Contributed talk
in
Workshop: 3rd Workshop on High-dimensional Learning Dynamics (HiLD)
Fabiola Ricci (SISSA) Feature learning from non-Gaussian inputs: the case of Independent Component Analysis in high dimensions
Deep neural networks learn structured features by exploiting higher-order correlations in their inputs. How neural networks achieve this computationally hard task remains an open question. Here, we study feature learning in Independent component analysis (ICA), a simple unsupervised method that learns filters resembling those of deep convolutional neural networks.

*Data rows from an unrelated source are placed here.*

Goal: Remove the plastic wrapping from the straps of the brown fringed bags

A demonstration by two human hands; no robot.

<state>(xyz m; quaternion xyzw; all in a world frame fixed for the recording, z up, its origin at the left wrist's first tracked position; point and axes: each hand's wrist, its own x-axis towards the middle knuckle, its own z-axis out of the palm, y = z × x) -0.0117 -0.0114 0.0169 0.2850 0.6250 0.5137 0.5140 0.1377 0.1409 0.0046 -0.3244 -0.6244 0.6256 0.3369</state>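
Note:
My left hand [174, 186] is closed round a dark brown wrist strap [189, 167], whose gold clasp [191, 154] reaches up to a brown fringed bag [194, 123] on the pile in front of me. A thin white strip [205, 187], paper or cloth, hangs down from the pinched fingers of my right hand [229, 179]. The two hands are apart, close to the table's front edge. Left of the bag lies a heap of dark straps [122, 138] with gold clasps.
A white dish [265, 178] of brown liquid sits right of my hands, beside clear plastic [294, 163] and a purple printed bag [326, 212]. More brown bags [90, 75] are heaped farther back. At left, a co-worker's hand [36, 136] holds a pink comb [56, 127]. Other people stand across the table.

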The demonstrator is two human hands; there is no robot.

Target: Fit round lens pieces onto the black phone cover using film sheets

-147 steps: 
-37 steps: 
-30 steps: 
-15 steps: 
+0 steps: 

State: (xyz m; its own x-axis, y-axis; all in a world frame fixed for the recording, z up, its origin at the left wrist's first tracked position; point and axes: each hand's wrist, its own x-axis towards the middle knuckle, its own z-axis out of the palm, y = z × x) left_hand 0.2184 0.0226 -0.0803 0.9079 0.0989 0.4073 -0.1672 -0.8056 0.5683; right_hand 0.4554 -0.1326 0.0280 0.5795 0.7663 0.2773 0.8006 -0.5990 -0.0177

We first prove that FastICA, the most popular ICA algorithm, requires quartic sample complexity to recover a non-Gaussian direction from high-dimensional inputs. In contrast, we show that online SGD outperforms FastICA and even reaches the optimal quadratic sample complexity when smoothing the loss landscape. We then demonstrate the existence of a search phase for FastICA on ImageNet and show that FastICA recovers a non-Gaussian direction if we first project down to a finite number of principal components. We rationalise these experimental results in a synthetic ``subspace model'', where we prove that ICA recovers the non-Gaussian direction embedded in the principal subspace at linear sample complexity. We conclude by discussing how this picture extends to deep convolutional networks trained on ImageNet.